Problem description
From the first line to the last, reproduce the material exactly.

Dataset excerpt
*****

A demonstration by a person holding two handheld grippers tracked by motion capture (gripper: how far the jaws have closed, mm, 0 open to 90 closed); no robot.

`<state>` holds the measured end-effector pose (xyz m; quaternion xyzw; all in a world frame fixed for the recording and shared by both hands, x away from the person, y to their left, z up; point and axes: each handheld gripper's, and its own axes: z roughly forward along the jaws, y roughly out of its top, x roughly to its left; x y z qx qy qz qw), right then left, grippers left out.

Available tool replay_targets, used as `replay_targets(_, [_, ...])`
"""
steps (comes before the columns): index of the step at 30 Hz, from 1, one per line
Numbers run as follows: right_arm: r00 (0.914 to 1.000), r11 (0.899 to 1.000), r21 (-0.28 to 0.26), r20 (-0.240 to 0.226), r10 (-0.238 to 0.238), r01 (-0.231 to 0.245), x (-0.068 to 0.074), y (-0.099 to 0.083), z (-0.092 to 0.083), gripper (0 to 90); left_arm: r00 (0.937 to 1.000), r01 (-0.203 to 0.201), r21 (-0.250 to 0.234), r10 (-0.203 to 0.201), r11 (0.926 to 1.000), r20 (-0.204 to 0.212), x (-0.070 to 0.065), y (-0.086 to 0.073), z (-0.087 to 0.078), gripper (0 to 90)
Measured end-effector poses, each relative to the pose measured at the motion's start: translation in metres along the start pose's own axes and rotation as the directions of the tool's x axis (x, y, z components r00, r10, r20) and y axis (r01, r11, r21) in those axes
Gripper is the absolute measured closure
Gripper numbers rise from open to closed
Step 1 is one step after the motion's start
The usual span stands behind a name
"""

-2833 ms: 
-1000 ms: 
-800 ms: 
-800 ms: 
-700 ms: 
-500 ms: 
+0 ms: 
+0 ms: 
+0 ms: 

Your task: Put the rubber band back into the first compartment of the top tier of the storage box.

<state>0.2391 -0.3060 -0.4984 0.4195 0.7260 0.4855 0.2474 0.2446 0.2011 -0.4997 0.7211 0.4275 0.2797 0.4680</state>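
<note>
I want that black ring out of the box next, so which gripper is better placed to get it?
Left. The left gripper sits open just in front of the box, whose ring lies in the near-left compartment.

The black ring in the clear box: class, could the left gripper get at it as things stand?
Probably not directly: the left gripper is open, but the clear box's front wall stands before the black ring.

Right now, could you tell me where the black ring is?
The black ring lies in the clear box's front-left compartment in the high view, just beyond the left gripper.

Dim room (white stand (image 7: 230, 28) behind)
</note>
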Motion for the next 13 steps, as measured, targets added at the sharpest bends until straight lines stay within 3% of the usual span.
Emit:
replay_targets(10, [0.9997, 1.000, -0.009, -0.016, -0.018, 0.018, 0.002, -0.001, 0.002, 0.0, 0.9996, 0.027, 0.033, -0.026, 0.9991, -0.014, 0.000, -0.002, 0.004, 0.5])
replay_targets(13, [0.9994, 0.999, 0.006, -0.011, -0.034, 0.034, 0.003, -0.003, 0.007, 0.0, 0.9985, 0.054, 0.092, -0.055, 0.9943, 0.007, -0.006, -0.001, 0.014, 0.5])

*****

Answer section
A demonstration by a person holding two handheld grippers tracked by motion capture (gripper: how far the jaws have closed, mm, 0 open to 90 closed); no robot.

`<state>` holds the measured end-effector pose (xyz m; quaternion xyzw; all in a world frame fixed for the recording and shared by both hands, x away from the person, y to their left, z up; point and axes: each handheld gripper's, and its own axes: z roughly forward along the jaws, y roughly out of its top, x roughly to its left; x y z qx qy qz qw), right then left, grippers left out.

Available tool replay_targets, used as `replay_targets(_, [_, ...])`
"""
steps (comes before the columns): index of the step at 30 Hz, from 1, one per line
Numbers run as follows: right_arm: r00 (0.914 to 1.000), r11 (0.899 to 1.000), r21 (-0.28 to 0.26), r20 (-0.240 to 0.226), r10 (-0.238 to 0.238), r01 (-0.231 to 0.245), x (-0.068 to 0.074), y (-0.099 to 0.083), z (-0.092 to 0.083), gripper (0 to 90); left_arm: r00 (0.937 to 1.000), r01 (-0.203 to 0.201), r21 (-0.250 to 0.234), r10 (-0.203 to 0.201), r11 (0.926 to 1.000), r20 (-0.204 to 0.212), x (-0.070 to 0.065), y (-0.086 to 0.073), z (-0.087 to 0.078), gripper (0 to 90)
Measured end-effector poses, each relative to the pose measured at the motion's start: translation in metres along the start pose's own axes and rotation as the directions of the tool's x axis (x, y, z components r00, r10, r20) and y axis (r01, r11, r21) in those axes
Gripper is the absolute measured closure
Gripper numbers rise from open to closed
Step 1 is one step after the motion's start
The usual span stands behind a name
"""

-2833 ms: 
-1000 ms: 
-800 ms: 
-800 ms: 
-700 ms: 
-500 ms: 
+0 ms: 
+0 ms: 
+0 ms: 

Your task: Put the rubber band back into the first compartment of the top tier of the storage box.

<state>0.2391 -0.3060 -0.4984 0.4195 0.7260 0.4855 0.2474 0.2446 0.2011 -0.4997 0.7211 0.4275 0.2797 0.4680</state>
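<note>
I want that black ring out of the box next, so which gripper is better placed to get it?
Left. The left gripper sits open just in front of the box, whose ring lies in the near-left compartment.

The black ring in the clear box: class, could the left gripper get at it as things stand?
Probably not directly: the left gripper is open, but the clear box's front wall stands before the black ring.

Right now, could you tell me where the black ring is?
The black ring lies in the clear box's front-left compartment in the high view, just beyond the left gripper.

Dim room (white stand (image 7: 230, 28) behind)
</note>
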Motion for the next 13 steps, as measured, targets added at the sharpest bends until straight lines stay within 3% of the usual span.
Emit:
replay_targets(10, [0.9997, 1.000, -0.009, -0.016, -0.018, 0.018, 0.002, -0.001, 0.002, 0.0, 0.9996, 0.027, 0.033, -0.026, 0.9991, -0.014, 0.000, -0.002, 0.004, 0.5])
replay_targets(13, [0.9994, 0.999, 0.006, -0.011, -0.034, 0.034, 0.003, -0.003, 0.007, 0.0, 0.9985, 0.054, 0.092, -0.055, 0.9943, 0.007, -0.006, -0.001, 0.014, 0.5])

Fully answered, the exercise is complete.